Your objective:
Starting with the line that contains "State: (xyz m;", copy every line through the end of the data below, exactly and with nothing added.

#### Material provided ####

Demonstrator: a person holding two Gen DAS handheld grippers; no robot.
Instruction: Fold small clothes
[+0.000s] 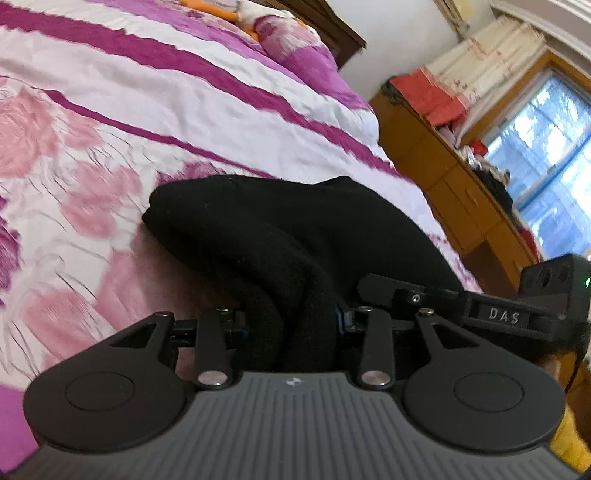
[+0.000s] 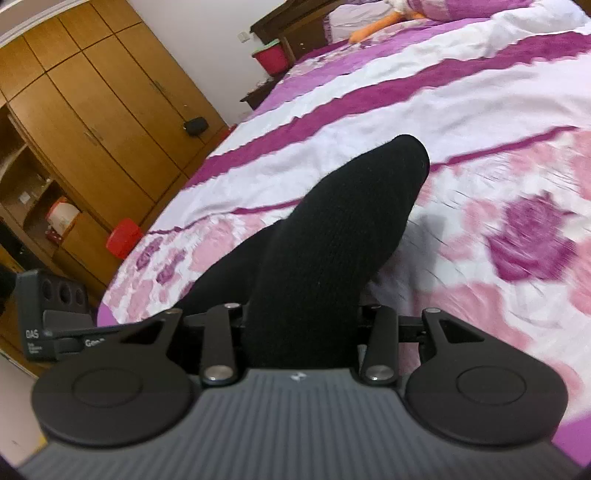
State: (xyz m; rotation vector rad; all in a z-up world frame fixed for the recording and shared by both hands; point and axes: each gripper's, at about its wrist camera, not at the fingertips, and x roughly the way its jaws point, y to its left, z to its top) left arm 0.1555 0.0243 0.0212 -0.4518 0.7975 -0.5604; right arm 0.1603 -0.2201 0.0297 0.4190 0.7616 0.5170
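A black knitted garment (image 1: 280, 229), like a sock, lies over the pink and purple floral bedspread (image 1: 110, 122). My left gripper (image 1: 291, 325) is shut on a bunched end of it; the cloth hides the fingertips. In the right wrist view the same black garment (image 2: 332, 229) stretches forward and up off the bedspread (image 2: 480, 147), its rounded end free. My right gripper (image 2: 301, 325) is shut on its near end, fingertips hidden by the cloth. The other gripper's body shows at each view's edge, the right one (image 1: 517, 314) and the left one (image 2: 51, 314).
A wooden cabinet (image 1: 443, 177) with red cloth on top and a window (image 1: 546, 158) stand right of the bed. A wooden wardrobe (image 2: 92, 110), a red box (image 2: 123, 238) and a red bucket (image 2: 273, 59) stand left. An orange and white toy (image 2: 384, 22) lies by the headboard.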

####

The completed task:
State: (xyz m; rotation vector rad; all in a z-up world frame fixed for the recording and shared by both hands; point and axes: each gripper's, at about its wrist camera, not at the fingertips, and x roughly the way its jaws point, y to its left, z to its top) left arm 0.1555 0.0243 0.0212 -0.4518 0.7975 -0.5604; right arm 0.1603 -0.2201 0.0297 0.4190 0.7616 0.5170
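A black knitted garment (image 1: 280, 229), like a sock, lies over the pink and purple floral bedspread (image 1: 110, 122). My left gripper (image 1: 291, 325) is shut on a bunched end of it; the cloth hides the fingertips. In the right wrist view the same black garment (image 2: 332, 229) stretches forward and up off the bedspread (image 2: 480, 147), its rounded end free. My right gripper (image 2: 301, 325) is shut on its near end, fingertips hidden by the cloth. The other gripper's body shows at each view's edge, the right one (image 1: 517, 314) and the left one (image 2: 51, 314).
A wooden cabinet (image 1: 443, 177) with red cloth on top and a window (image 1: 546, 158) stand right of the bed. A wooden wardrobe (image 2: 92, 110), a red box (image 2: 123, 238) and a red bucket (image 2: 273, 59) stand left. An orange and white toy (image 2: 384, 22) lies by the headboard.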

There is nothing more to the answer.